As they age, you may notice physical changes that may be just normal signs of aging that are normal and that you can accept without worrying about the need to ‘fix’ them. Then, there are some that can be helped by you, the owner. And, of course, some that could go either way, depending on the cause of the change.

Let’s start with the more common: Lumps and bumps often arise as pets get older. There are three very common types and thankfully, you rarely need to do anything about them. One is the lipoma: globs of fat underneath the skin, essentially tumors made up of fat. They can be underneath planes of connective tissue, too, creating a firmer bump than the ‘egg yolk’-shaped bumps subcutaneously. Almost all are benign, and rarely convert to a disagreeable form.

Another common lump is the sebaceous adenoma, or oil glands gone wild. Usually small bumpy lumps on the surface of the skin, they may ooze whitish, oily stuff that quickly gets dark as it dries and attracts dirt. Sometimes they may crack and form a scab on top. Most of these can be ignored, as well. Usually they are surgically removed at the owner’s request or because the dog or cat won’t leave them alone.

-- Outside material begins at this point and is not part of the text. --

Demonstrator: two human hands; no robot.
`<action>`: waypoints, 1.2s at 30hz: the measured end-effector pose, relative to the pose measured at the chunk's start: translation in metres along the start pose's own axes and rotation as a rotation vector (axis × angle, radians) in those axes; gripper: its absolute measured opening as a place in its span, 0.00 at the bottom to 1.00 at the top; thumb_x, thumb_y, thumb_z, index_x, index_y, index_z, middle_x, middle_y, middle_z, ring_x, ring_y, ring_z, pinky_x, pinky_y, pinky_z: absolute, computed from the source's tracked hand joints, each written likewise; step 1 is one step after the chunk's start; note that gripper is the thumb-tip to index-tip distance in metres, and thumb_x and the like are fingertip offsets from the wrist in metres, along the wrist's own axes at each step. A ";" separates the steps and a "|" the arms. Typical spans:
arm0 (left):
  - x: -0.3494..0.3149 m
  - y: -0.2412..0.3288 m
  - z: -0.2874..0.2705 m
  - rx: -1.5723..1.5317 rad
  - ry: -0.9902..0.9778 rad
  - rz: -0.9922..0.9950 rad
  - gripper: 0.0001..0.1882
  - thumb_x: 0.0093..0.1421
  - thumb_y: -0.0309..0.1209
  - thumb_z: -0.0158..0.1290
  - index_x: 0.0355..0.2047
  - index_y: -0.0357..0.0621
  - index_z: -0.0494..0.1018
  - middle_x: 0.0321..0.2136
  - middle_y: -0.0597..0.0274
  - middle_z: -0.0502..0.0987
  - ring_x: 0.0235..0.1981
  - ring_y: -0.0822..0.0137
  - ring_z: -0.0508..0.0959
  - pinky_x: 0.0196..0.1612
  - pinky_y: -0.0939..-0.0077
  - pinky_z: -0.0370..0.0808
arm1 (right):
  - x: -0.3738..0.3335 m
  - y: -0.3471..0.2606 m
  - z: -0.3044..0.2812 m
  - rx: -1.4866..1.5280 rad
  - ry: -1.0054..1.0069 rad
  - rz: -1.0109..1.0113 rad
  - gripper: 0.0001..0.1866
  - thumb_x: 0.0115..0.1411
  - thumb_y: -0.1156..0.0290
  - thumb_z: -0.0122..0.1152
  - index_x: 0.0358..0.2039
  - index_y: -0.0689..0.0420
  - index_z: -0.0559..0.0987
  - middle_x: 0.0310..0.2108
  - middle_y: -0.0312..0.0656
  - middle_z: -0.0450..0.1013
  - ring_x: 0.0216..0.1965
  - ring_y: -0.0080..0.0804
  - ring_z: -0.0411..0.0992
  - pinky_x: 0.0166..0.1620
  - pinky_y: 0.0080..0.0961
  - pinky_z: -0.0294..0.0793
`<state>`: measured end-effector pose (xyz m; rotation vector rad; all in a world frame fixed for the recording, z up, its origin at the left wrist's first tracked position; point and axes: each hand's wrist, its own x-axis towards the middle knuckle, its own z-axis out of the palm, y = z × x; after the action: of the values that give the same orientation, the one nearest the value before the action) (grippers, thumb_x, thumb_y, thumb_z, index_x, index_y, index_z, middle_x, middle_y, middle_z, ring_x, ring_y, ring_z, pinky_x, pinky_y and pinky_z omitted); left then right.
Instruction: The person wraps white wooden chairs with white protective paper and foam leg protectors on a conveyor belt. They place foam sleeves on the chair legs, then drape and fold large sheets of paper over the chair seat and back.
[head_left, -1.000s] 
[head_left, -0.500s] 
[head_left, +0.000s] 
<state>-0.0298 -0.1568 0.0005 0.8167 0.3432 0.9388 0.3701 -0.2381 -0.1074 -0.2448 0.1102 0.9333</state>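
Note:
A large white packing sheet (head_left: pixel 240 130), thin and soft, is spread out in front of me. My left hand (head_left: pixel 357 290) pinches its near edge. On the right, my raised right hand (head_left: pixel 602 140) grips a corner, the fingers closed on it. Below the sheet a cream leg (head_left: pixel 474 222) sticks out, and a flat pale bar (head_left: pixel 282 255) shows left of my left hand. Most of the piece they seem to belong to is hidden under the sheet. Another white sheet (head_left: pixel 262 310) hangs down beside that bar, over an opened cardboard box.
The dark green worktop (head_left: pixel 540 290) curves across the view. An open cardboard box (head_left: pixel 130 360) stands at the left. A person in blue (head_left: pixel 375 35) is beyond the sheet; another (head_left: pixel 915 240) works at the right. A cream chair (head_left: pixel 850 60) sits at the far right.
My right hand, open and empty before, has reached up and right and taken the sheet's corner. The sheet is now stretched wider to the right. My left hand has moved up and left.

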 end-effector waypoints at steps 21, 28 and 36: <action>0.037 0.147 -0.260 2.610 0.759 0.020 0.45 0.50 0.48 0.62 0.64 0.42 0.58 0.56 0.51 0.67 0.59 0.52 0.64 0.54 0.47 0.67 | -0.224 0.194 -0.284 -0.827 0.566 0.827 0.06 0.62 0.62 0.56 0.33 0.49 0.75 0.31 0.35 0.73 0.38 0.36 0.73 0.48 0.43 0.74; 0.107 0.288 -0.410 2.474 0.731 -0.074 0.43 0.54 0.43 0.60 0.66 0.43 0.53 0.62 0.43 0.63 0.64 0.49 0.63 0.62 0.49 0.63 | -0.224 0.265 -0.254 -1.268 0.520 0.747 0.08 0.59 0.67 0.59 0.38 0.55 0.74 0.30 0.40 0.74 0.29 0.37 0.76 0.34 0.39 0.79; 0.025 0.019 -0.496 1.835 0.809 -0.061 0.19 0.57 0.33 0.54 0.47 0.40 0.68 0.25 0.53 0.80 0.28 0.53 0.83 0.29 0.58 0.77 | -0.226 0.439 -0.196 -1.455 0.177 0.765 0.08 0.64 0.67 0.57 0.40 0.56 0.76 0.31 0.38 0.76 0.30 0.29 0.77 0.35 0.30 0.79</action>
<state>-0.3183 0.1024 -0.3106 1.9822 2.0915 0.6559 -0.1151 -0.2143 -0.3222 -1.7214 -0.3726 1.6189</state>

Then there are the ‘glorified warts,’ random bumps and ‘skin tags’ that just sit there and do nothing. Don’t take my word for it, though, let your veterinarian tell you it is OK not to worry about a particular bump.

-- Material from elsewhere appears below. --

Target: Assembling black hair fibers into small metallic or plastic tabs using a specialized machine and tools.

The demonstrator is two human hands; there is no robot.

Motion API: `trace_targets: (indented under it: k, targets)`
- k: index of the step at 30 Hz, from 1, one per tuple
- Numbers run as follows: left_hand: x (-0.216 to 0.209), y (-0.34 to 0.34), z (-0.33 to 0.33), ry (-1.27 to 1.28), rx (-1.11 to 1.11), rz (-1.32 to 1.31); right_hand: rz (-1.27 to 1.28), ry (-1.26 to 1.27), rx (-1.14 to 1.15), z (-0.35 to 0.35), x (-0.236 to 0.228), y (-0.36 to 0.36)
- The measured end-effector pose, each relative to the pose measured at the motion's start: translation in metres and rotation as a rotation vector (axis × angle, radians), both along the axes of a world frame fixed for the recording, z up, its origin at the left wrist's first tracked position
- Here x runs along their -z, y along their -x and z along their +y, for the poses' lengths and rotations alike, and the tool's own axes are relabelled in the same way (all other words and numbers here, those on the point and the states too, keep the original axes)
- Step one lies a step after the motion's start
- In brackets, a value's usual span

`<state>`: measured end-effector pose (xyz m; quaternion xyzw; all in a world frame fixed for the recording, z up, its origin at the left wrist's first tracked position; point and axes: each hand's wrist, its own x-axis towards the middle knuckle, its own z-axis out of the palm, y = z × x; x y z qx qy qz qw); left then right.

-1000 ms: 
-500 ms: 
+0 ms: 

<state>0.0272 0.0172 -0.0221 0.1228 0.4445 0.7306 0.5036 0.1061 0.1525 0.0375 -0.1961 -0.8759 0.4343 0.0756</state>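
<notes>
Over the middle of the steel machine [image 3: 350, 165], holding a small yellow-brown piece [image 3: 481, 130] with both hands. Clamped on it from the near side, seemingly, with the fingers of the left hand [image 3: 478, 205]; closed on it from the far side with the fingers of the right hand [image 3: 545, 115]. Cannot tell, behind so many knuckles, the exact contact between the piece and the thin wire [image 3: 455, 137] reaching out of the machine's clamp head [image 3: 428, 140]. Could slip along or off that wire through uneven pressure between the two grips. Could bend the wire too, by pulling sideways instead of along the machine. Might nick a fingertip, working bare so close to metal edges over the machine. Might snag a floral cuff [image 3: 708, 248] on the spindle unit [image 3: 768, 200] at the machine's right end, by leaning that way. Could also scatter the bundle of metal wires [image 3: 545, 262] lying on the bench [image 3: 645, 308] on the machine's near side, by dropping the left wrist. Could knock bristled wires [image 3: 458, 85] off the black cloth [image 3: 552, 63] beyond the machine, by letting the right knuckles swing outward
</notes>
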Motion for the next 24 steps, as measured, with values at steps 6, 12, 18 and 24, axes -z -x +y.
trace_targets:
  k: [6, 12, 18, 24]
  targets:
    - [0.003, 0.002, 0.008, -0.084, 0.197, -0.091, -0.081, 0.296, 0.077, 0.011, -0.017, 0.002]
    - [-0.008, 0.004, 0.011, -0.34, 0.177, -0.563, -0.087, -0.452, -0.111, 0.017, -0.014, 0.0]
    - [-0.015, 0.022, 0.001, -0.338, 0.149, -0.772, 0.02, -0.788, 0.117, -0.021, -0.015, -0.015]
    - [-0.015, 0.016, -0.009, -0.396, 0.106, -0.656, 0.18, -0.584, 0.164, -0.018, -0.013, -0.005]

I get asked all the time about hairless areas on dogs’ elbows or on the heels of cats. It’s just wear and tear. Over time, certain pressure points wear the hair off, just like the tread of your tires. Dogs’ elbows will become calloused and may change the color of that patch of skin. Unless they are swollen, cracked, bleeding, or become ‘detached’ from the elbow, it is a normal aging event. I’ve even seen a few Dobermans with identical symmetrical bald spots on their bum, where the pelvic bones hit the ground as they sit!

Speaking of changes in skin color, getting darker pigment spots isn’t just reserved for the two-legged crowd. Pets often will get more hyper-pigmentation as they age. You’ll see black spots on the gums and tongue sometimes, or just more and bigger freckles on the belly. Hyper-pigmentation that comes on gradually and without concurrent symptomology can be ignored for the most part.

Similar to skin changes, many people marvel at how fast their older pets’ nails grow. Cats, especially, can crank out nails at quite a clip when they round 14. Be more observant so that you get them to whomever cuts their nails more often.

Sometimes older pets shake. They just do. I have no idea why, but in the absence of any plausible medical explanation, it may just be that that is how it is going to be from now on. I’m not saying not to look into it, but be ready for the possibility of a non-diagnosis.

One of the most common and consistent aging changes that concerns pet owners is the pet’s eyes changing color. Not the color change from brown to blue, but that vague, hazy appearance that you’re not quite sure what changed in there. That blue-ing of your pet’s pupils. The whitish tinge to the center black part of the eyes. That is called nuclear sclerosis. Nuclear stands for the lens of the eye and sclerosis means hardening. As your dog or cat gets older, the concentric circles of the lens become harder and more compact. It is not cataracts and there is little you can do to prevent it or fix it. Most pets still see just fine with it.

Aging changes all of our pets in different manners and those are just some of the most common that worry owners. Let your vet see what concerns you and hopefully, he/she will tell you, it’s no big deal. Saves money, too!